Ho fatto bene ad aspettare qualche giorno prima di scrivere del nuovo film di Wim Wenders, presentato alla Berlinale insieme ad alcuni dei suoi migliori film del passato in occasione della consegna dell'Orso d'oro alla carriera. Il fatto è che Everything will be fine non sembra un film di Wim Wenders, e questo, lì per lì, ti spiazza un po’. E poi, dopo una parte iniziale notevole, non sempre regge il giusto ritmo per le sue due ore di durata. Tuttavia, metabolizzando, dici «cazzo». Sebbene non esente da difetti (la lunghezza in primis, ma anche il fatto che l’unico a “invecchiare” verosimilmente sia il bambino), questo drammone dalla sceneggiatura essenziale, che vede nell’arco di dieci anni evolversi quasi sempre in parallelo le esistenze di Charlotte Gainsbourg e di James Franco, colpevole di averle ucciso accidentalmente uno dei due figli investendolo con l’auto, funziona. E fa male, e scava, e qualcosa, prima o poi, dentro di noi trova. Forse non un Wenders fondamentale, ma un film sincero, doloroso, pieno.

lunedì 16 febbraio 2015

non è una berlinale per animalisti


Non l’avrei mai detto, ma sono contento che a Berlino l'Orso d'oro sia andato a Pablo Larraín.

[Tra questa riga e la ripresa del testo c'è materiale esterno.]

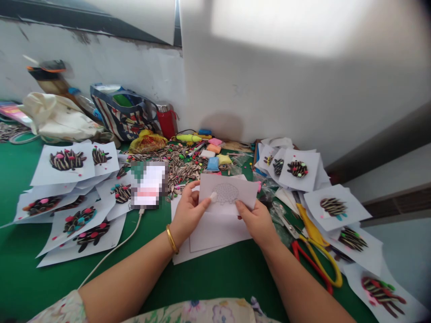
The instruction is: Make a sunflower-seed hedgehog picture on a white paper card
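Clamping one outline-marked card in left hand at eight o'clock and right hand at four, below faint "3" at twelve.

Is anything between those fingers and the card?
Nothing visible blocks them: the left hand and right hand both hold the card. Only a white lump shows at the left thumb's tip; whether the thumb presses it is unclear.

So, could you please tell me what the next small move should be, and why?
Perhaps gently press the white lump onto the card with the left hand: it sits at that hand's thumb tip, by the left end of the drawn outline, and the right hand holds the card's opposite side.
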Tool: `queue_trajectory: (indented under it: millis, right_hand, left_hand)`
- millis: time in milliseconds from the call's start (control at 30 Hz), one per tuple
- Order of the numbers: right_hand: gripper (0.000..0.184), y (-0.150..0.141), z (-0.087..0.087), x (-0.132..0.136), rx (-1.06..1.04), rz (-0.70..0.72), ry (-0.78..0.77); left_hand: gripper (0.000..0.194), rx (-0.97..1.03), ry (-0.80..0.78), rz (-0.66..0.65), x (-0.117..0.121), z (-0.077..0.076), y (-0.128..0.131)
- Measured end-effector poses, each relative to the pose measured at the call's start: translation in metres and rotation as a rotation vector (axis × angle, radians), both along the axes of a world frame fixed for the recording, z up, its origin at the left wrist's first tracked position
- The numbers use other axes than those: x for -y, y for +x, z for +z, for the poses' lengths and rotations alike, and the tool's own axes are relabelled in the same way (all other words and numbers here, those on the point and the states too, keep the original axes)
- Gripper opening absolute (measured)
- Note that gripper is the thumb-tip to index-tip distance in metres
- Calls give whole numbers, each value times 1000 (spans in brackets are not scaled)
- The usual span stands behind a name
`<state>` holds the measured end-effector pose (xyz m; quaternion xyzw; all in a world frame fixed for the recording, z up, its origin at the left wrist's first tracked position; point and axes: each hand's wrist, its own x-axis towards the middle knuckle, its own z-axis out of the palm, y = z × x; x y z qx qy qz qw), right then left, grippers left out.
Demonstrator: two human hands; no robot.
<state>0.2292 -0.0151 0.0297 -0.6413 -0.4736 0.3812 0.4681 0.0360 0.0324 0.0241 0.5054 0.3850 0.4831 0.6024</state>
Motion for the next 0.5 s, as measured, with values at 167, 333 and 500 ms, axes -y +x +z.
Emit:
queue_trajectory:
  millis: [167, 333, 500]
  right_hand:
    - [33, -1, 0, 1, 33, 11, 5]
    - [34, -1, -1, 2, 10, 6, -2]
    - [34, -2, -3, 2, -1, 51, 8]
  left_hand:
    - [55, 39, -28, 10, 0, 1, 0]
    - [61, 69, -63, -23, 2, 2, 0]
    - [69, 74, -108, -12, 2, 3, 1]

Ah, non l'ha vinto lui? Solo quello d'argento? Primo premio politico a Taxi? Vabbè, facciamo così: il “mio” premio berlinese va a El club. Sorpresa, poison? Ti fidi una volta di me? Insomma, lo sappiamo: Larraín è uno di quei registi che vuole essere sgradevole. Non come Malick: sgradevole come Gaspard Noé, per dire. Uno il cui film più “gradevole” è No-I giorni dell’arcobaleno, uno che ci colse in contropiede, mi lasciò perplesso e fece cacare in molti, quando a Torino anni fa si fece conoscere con Tony Manero. Tuttavia, ho sempre pensato che fosse un regista interessante. Ed El club è probabilmente la sua opera migliore (ma non ho visto Fuga, il suo debutto). Un gruppetto di preti (tra i quali l’immancabile Alfredo Castro), perlopiù pedofili ma non solo, che la chiesa ha isolato in una villetta dove vivono dimenticati da dio e dagli uomini, sono accuditi da una ex suora che ha anche lei una storia tremenda alle spalle; il loro passatempo principale è allenare un greyhound che corre e vince quasi sempre, rimpinguando le casse del gruppo. Poi arriva un altro prete e le cose si complicano. Il regista cileno stavolta mette da parte quasi totalmente l’elaborazione dell’incubo Pinochet e prende di mira la chiesa con un pamphlet durissimo e crudele, uggioso e a tratti claustrofobico, dal finale senza speranza, ma da cui si esce davvero soddisfatti. Poveri cani, che fanno compagnia all’orso bianco di Nobody wants the night, al cavallo di Flocken (ne parlerò dopodomani), alle bestie vivisezionate di Angelica (ne parlerò, forse, più in là).